Just how much carbon is in the soil? That’s a tough question to answer at large spatial scales, but understanding soil organic carbon at regional, national, or global scales could help scientists predict overall soil health, crop productivity, and even worldwide carbon cycles.
In a recent study, University of Illinois researchers show new machine-learning methods based on laboratory soil hyperspectral data could supply equally accurate estimates of soil organic carbon. Their study provides a foundation to use airborne and satellite hyperspectral sensing to monitor surface soil organic carbon across large areas.
“Soil organic carbon is a very important component for soil health, as well as for cropland productivity,” says lead study author Sheng Wang, research assistant professor in the Agroecosystem Sustainability Center (ASC) and the Department of Natural Resources and Environmental Sciences (NRES) at U of I. “We did a comprehensive evaluation of machine learning algorithms with a very intensive national soil laboratory spectral database to quantify soil organic carbon.”
Wang and his collaborators leveraged a public soil spectral library from the USDA Natural Resources Conservation Service containing more than 37,500 field-collected records and representing all soil types around the U.S. Like every substance, soil reflects light in unique spectral bands which scientists can interpret to determine chemical makeup.
Says Andrew Margenot, assistant professor in the Department of Crop Sciences and co-author on the study, “We knew some of these models worked, but the novelty is the scale and that we tried the full gamut of machine learning algorithms.”
After selecting the best algorithm based on the soil library, the researchers put it to the test with simulated airborne and spaceborne hyperspectral data. As expected, their model accounted for the “noise” inherent in surface spectral imagery, returning a highly accurate and large-scale view of soil organic carbon.
Chenhui Zhang, an undergraduate student studying computer science at Illinois, also worked on the project as part of an internship with the National Center for Supercomputing Applications’ Students Pushing Innovation (SPIN) program.
“Hyperspectral data can provide rich information on soil properties. Recent advances in machine learning saved us from the nuisance of constructing hand-crafted features while providing high predictive performance for soil carbon,” Zhang says.
The article, “Using soil library hyperspectral reflectance and machine learning to predict soil organic carbon: Assessing potential of airborne and spaceborne optical soil sensing,” is published in Remote Sensing of Environment [DOI: 10.1016/j.rse.2022.112914]. Authors include Sheng Wang, Kaiyu Guan, Chenhui Zhang, DoKyoung Lee, Andrew Margenot, Yufeng Ge, Jian Peng, Wang Zhou, Qu Zhou, and Yizhi Huang.
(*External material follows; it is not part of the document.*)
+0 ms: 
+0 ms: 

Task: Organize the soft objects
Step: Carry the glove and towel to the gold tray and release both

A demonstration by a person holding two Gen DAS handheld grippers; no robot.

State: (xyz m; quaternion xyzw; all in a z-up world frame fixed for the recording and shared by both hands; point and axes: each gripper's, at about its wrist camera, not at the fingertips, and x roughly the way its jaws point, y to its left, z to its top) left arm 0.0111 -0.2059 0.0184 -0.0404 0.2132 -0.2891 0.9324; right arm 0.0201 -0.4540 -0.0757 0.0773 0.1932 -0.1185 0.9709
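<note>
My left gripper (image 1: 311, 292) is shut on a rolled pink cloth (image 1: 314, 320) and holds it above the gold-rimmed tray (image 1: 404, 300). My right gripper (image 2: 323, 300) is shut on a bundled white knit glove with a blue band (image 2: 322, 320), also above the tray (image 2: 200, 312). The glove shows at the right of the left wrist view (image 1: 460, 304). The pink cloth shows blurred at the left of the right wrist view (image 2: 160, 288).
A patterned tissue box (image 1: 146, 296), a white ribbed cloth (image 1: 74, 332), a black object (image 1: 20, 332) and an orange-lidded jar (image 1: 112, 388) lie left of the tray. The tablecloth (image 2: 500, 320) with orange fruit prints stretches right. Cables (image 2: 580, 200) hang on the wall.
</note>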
The research was supported by the U.S. Department of Energy's Advanced Research Projects Agency-Energy (ARPA-E) SMARTFARM and SYMFONI projects, Illinois Discovery Partners Institute (DPI), Institute for Sustainability, Energy, and Environment (iSEE), and College of Agricultural, Consumer and Environmental Sciences Future Interdisciplinary Research Explorations (ACES FIRE), Center for Digital Agriculture (CDA-NCSA), University of Illinois at Urbana-Champaign. This work was also partially funded by the USDA National Institute of Food and Agriculture (NIFA) Artificial Intelligence for Future Agricultural Resilience, Management, and Sustainability grant.